Brussels Sprouts with Capers, Golden Raisins and Pine Nuts
Prep Time: 10 minutes • Total Time: 20 minutes • Makes 4 servings
• 4 cups Brussels sprouts, trimmed
• 1/4 cup pine nuts
• 1 Tbsp EVOO
• 2 Tbsp apple cider vinegar
• 2 Tbsp cup grainy Dijon mustard
• ½ tsp salt
• 1/3 cup raisins
• 3 Tbsp capers
• ½ cup parsley
1. Bring a large pot of water to a boil. Boil Brussels sprout until bright green and slightly tender, about 5 minutes.
2. Strain through a colander and run cold water over Brussels sprouts.
3. Cut Brussels sprouts in half and set aside.
4. Heat a large pan over medium and add in pine nuts. Toast pine nuts until they are golden and fragrant, about 3 minutes, shaking the pan often.

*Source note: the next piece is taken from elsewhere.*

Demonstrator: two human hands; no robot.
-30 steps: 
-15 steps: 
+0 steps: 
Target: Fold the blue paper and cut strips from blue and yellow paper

5. Remove pine nuts from pan and increase heat to high. Add in oil, then Brussels sprouts. Fry it until golden brown, about 5 minutes, stirring often.
6. Add vinegar, mustard and salt to Brussels and stir until evenly coated.
7. Lower heat to medium. Add raisins, capers, parsley, and pine nuts to Brussels sprouts. Stir until mixture is warmed through and raisins are plump, about 2 minutes. Serve immediately.